**Exercise objective**: Print nothing except the lines of the listing below from the line with "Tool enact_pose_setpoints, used" to the line with "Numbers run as", each exactly as written, both ends included.
# # #
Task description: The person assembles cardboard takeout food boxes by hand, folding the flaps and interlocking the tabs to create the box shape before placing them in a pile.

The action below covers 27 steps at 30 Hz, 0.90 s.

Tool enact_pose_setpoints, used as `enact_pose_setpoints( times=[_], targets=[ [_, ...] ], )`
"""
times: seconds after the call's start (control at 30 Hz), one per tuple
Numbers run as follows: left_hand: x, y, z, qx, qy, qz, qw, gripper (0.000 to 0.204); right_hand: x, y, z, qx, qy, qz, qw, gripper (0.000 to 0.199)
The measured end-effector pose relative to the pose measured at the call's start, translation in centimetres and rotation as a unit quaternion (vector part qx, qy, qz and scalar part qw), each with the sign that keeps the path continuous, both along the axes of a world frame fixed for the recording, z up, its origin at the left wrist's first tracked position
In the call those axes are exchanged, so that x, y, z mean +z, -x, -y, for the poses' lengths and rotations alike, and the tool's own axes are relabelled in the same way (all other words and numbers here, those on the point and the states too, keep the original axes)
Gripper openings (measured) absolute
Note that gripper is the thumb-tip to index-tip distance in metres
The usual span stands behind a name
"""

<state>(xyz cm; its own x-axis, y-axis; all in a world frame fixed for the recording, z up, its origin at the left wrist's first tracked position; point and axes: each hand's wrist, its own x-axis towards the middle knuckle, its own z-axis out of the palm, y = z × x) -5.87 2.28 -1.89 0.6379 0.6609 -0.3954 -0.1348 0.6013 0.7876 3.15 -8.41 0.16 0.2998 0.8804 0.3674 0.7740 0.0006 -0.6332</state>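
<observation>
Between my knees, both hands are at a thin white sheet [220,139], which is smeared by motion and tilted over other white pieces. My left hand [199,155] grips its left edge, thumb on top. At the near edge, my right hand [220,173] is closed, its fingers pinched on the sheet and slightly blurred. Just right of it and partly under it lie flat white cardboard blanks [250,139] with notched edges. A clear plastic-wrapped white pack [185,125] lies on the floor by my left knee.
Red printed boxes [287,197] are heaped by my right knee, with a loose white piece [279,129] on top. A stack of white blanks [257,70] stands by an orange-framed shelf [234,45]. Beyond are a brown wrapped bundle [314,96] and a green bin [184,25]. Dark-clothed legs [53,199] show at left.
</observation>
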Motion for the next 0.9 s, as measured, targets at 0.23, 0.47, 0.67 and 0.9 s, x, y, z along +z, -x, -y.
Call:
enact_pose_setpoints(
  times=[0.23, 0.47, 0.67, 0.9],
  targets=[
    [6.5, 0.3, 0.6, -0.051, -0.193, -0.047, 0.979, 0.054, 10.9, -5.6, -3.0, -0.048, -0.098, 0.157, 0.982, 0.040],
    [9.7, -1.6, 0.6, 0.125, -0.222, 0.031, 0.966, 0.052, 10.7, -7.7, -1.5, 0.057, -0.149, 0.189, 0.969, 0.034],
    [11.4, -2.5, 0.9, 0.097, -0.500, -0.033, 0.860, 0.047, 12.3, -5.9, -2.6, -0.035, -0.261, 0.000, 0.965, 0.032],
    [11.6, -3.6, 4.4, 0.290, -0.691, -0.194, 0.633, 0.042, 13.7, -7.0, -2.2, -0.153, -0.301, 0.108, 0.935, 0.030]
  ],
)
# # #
**Completed exercise**:
Tool enact_pose_setpoints, used as `enact_pose_setpoints( times=[_], targets=[ [_, ...] ], )`
"""
times: seconds after the call's start (control at 30 Hz), one per tuple
Numbers run as follows: left_hand: x, y, z, qx, qy, qz, qw, gripper (0.000 to 0.204); right_hand: x, y, z, qx, qy, qz, qw, gripper (0.000 to 0.199)

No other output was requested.